Retrovirology (May 2005)

APOBEC3G targets human T-cell leukemia virus type 1

  • Imada Kazunori,
  • Hishizawa Masakatsu,
  • Abudu Aierkin,
  • Kobayashi Masayuki,
  • Shirakawa Kotaro,
  • Takaori-Kondo Akifumi,
  • Sasada Amane,
  • Tanaka Yuetsu,
  • Uchiyama Takashi

DOI
https://doi.org/10.1186/1742-4690-2-32
Journal volume & issue
Vol. 2, no. 1
p. 32

Abstract

Read online

Abstract Background Apolipoprotein B mRNA-editing enzyme-catalytic polypeptide-like 3G (APOBEC3G) is a host cellular protein with a broad antiviral activity.
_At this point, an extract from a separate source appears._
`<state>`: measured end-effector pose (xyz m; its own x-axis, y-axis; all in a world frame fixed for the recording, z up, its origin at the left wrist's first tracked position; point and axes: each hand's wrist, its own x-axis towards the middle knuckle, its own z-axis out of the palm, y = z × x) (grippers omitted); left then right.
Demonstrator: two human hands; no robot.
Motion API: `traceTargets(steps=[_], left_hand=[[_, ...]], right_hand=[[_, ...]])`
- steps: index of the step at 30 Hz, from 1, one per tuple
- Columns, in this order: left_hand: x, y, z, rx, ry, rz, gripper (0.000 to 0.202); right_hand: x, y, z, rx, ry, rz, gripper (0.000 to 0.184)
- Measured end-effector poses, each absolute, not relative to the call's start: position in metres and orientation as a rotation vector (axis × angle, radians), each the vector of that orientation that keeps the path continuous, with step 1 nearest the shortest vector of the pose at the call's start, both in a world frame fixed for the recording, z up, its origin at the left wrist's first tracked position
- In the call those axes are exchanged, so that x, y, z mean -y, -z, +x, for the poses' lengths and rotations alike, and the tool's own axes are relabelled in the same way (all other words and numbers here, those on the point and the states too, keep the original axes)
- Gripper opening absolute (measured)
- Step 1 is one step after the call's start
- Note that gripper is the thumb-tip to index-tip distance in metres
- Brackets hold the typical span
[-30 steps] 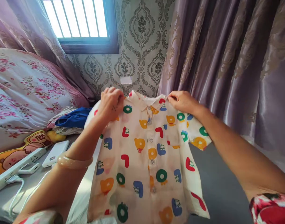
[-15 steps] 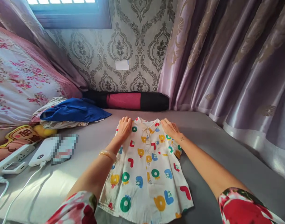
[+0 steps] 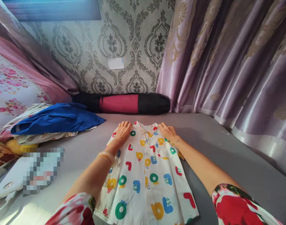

It inhibits infectivitiy of a wide variety of retroviruses by deaminating deoxycytidine (dC) into deoxyuridine (dU) in newly synthesized minus strand DNA, resulting in G-to-A hypermutation of the viral plus strand DNA. To clarify the mechanism of its function, we have examined the antiviral activity of APOBEC3G on human T-cell leukemia virus type 1 (HTLV-1), the first identified human retrovirus. Results In this study, we have demonstrated that overexpressed as well as endogenous APOBEC3G were incorporated into HTLV-1 virions and that APOBEC3G inhibited the infection of HTLV-1. Interestingly, several inactive mutants of APOBEC3G also inhibited HTLV-1 and no G-to-A hypermutation was induced by APOBEC3G in HTLV-1 genome. Furthermore, we introduced the human immunodeficiency virus type 1 (HIV-1) vif gene into HTLV-1 producing cell line, MT-2, to antagonize APOBEC3G by reducing its intracellular expression and virion incorporation, which resulted in upregulation of the infectivity of produced viruses. Conclusion APOBEC3G is incorporated into HTLV-1 virions and inhibits the infection of HTLV-1 without exerting its cytidine deaminase activity. These results suggest that APOBEC3G might act on HTLV-1 through different mechanisms from that on HIV-1 and contribute to the unique features of HTLV-1 infection and transmission.